Suits over the practice have been filed against UnitedHealth Group Inc., which runs the benefit manager OptumRx; Cigna Corp., which contracts with OptumRx; and Humana Inc. They allege that the benefit managers defrauded consumers and violated federal laws.

Most patients never realize there’s a cheaper cash price because of clauses in contracts between pharmacies and benefit managers that bar the drugstore from telling people there’s a lower-cost way to pay.

Some states, such as Connecticut, have passed laws prohibiting clawbacks. Connecticut’s statute, which goes into effect in January, will allow pharmacists to tell patients it’s cheaper to pay cash for some of their drugs.

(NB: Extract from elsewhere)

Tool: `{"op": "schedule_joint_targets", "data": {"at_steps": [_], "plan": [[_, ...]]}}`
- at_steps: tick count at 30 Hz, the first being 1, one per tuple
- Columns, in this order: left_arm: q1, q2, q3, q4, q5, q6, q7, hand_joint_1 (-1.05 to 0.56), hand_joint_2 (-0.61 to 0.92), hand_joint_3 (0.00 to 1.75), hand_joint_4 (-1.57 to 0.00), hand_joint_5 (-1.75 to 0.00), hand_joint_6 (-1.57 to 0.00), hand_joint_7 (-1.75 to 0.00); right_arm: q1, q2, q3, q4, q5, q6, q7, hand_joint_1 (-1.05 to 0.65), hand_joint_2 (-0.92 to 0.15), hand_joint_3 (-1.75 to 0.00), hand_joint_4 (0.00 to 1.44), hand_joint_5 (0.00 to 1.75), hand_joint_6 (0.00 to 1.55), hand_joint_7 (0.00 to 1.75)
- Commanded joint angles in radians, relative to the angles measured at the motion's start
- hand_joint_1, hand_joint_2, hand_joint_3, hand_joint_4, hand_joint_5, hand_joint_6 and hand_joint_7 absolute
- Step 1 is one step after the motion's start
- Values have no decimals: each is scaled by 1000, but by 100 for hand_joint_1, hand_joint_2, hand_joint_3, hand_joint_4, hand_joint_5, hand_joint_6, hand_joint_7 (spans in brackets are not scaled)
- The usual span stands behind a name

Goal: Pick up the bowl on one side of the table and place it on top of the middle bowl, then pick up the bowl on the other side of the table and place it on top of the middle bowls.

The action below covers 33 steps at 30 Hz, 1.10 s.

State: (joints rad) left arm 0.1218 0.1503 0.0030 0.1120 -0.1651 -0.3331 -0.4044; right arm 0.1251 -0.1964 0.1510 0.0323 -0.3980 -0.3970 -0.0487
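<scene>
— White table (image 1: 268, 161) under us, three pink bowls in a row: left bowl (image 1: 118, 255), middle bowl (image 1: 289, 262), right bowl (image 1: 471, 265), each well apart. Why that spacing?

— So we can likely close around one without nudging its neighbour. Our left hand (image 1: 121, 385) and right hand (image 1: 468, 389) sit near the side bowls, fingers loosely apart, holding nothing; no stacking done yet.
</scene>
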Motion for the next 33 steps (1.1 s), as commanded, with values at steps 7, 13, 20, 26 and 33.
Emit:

Schultz contends that CVS’s clawback agreements with benefit managers such as Express Scripts, CVS Caremark and OptumRx violate federal racketeering and insurance laws and works to artificially inflate prescription costs.

Neither OptumRx spokesman Andrew Krejci nor Express Scripts’ spokeswoman Jennifer Luddy immediately returned calls for comment Tuesday on Schultz’s suit. None of he benefit managers were named as defendants in the case.

The case is Megan Schultz v. CVS Health Corporation, 17-cv-359, U.S. District Court for the District of Rhode Island (Providence).